EXERCISE DESCRIPTION: Lines from the one with "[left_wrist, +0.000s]" through the end of the listing below are to be retyped exactly.
*** Begin section ***
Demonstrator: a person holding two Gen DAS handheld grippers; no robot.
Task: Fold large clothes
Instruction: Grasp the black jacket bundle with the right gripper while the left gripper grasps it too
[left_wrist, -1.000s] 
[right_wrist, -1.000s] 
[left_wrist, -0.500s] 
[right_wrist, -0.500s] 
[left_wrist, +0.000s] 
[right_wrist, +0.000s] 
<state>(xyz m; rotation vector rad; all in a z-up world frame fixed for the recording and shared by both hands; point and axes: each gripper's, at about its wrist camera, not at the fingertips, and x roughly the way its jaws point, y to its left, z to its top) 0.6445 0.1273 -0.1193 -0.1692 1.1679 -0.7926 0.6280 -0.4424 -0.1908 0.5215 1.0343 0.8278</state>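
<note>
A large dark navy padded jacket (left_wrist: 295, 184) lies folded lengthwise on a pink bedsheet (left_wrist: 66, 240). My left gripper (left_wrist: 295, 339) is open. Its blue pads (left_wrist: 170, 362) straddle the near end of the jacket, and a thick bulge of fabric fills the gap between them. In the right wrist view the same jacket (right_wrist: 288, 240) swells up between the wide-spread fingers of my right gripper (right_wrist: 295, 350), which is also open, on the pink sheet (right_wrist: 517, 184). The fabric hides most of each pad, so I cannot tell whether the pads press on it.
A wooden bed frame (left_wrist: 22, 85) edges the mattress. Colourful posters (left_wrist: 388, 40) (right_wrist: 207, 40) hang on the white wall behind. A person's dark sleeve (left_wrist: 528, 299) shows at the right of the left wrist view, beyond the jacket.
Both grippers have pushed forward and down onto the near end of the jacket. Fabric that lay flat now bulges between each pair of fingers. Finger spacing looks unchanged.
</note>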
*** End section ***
ANSWER TO THIS TASK:
[left_wrist, +0.000s] 
[right_wrist, +0.000s] 
<state>(xyz m; rotation vector rad; all in a z-up world frame fixed for the recording and shared by both hands; point and axes: each gripper's, at about its wrist camera, not at the fingertips, and x roughly the way its jaws point, y to its left, z to its top) 0.6445 0.1273 -0.1193 -0.1692 1.1679 -0.7926 0.6280 -0.4424 -0.1908 0.5215 1.0343 0.8278</state>
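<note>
A large dark navy padded jacket (left_wrist: 295, 184) lies folded lengthwise on a pink bedsheet (left_wrist: 66, 240). My left gripper (left_wrist: 295, 339) is open. Its blue pads (left_wrist: 170, 362) straddle the near end of the jacket, and a thick bulge of fabric fills the gap between them. In the right wrist view the same jacket (right_wrist: 288, 240) swells up between the wide-spread fingers of my right gripper (right_wrist: 295, 350), which is also open, on the pink sheet (right_wrist: 517, 184). The fabric hides most of each pad, so I cannot tell whether the pads press on it.
A wooden bed frame (left_wrist: 22, 85) edges the mattress. Colourful posters (left_wrist: 388, 40) (right_wrist: 207, 40) hang on the white wall behind. A person's dark sleeve (left_wrist: 528, 299) shows at the right of the left wrist view, beyond the jacket.
Both grippers have pushed forward and down onto the near end of the jacket. Fabric that lay flat now bulges between each pair of fingers. Finger spacing looks unchanged.
</note>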

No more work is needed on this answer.